◆ Problem description ◆
Retype the full set of data, character for character.

◆ The data ◆
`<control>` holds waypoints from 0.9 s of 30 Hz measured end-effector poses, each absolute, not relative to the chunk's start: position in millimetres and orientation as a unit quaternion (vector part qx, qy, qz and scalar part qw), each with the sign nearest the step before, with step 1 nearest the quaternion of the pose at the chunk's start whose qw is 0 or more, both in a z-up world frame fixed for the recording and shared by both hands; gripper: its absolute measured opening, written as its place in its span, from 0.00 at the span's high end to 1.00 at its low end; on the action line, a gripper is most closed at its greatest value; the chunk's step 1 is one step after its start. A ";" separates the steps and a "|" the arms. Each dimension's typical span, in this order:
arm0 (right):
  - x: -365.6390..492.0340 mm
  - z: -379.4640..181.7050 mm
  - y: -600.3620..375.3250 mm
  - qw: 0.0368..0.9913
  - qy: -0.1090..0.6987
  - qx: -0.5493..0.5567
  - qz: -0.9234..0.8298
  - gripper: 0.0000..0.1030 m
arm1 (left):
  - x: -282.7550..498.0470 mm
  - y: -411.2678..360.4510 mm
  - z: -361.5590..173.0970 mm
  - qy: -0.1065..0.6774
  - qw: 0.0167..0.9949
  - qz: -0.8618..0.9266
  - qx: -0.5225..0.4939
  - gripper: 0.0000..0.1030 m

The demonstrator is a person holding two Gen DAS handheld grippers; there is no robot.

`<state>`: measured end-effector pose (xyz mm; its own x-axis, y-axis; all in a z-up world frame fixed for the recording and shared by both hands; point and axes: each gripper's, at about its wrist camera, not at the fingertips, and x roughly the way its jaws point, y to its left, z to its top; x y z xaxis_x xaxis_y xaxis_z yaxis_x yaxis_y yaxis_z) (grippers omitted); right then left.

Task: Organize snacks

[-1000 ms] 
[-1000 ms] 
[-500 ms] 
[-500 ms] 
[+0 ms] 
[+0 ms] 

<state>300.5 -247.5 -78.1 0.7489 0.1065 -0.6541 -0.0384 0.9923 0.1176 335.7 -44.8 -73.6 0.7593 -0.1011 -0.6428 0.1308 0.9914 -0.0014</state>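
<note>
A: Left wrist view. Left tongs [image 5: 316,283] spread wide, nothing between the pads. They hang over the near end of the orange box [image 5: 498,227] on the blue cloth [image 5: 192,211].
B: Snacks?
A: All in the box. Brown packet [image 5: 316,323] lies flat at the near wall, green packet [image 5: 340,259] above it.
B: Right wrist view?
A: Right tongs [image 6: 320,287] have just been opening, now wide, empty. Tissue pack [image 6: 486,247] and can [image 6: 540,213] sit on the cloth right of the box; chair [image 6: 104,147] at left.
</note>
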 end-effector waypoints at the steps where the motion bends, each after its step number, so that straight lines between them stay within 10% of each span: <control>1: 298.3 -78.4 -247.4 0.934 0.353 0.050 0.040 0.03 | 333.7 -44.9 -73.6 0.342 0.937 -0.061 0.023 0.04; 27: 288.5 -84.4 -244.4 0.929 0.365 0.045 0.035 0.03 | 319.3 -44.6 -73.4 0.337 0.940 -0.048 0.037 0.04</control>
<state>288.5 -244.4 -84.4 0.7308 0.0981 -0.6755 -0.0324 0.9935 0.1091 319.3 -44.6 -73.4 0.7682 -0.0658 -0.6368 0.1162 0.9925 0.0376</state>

◆ Written response ◆
`<control>` holds waypoints from 0.9 s of 30 Hz measured end-effector poses, each absolute, not relative to the chunk's start: position in millimetres and orientation as a unit quaternion (vector part qx, qy, qz and scalar part qw), each with the sign nearest the step before, with step 1 nearest the quaternion of the pose at the chunk's start whose qw is 0 or more, both in a z-up world frame fixed for the recording and shared by both hands; gripper: its absolute measured opening, written as its place in its span, from 0.00 at the span's high end to 1.00 at its low end; on the action line, a gripper is most closed at its greatest value; the chunk's step 1 is one step after its start. A ";" separates the steps and a "|" the arms. Each dimension's typical span, in this order:
arm0 (right):
  - x: -365.6390..492.0340 mm
  - z: -379.4640..181.7050 mm
  - y: -600.3620..375.3250 mm
  - qw: 0.0368..0.9913
  - qy: -0.1090..0.6987
  - qx: -0.5493..0.5567
  - qz: -0.9234..0.8298
  - gripper: 0.0000..0.1030 m
arm1 (left):
  - x: -282.7550..498.0470 mm
  - y: -411.2678..360.4510 mm
  - z: -361.5590..173.0970 mm
  - qy: -0.1065..0.6774
  - qw: 0.0167..0.9949
  - qz: -0.8618..0.9266
  - qx: -0.5225..0.4939
  - gripper: 0.0000..0.1030 m

The demonstrator is a person holding two Gen DAS handheld grippers; there is no robot.

`<state>`: measured end-effector pose (xyz mm; its own x-axis, y-axis; all in a z-up world frame fixed for the recording and shared by both hands; point and axes: each gripper's, at about its wrist camera, not at the fingertips, and x roughly the way its jaws point, y to its left, z to its top; x y z xaxis_x xaxis_y xaxis_z yaxis_x yaxis_y yaxis_z) (grippers omitted); right then left.

Task: Organize snacks

[-1000 ms] 
[-1000 ms] 
[-500 ms] 
[-500 ms] 
[+0 ms] 
[+0 ms] 

<state>300.5 -247.5 -78.1 0.7489 0.1065 -0.6541 -0.0384 0.9923 0.1176 335.7 -44.8 -73.6 0.7593 -0.1011 -0.6428 0.1308 0.9914 -0.0014</state>
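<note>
A: Left wrist view. Left tongs [image 5: 316,283] spread wide, nothing between the pads. They hang over the near end of the orange box [image 5: 498,227] on the blue cloth [image 5: 192,211].
B: Snacks?
A: All in the box. Brown packet [image 5: 316,323] lies flat at the near wall, green packet [image 5: 340,259] above it.
B: Right wrist view?
A: Right tongs [image 6: 320,287] have just been opening, now wide, empty. Tissue pack [image 6: 486,247] and can [image 6: 540,213] sit on the cloth right of the box; chair [image 6: 104,147] at left.
</note>
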 end-effector waypoints at the steps where the motion bends, each after its step number, so that straight lines between them stay within 10% of each span: <control>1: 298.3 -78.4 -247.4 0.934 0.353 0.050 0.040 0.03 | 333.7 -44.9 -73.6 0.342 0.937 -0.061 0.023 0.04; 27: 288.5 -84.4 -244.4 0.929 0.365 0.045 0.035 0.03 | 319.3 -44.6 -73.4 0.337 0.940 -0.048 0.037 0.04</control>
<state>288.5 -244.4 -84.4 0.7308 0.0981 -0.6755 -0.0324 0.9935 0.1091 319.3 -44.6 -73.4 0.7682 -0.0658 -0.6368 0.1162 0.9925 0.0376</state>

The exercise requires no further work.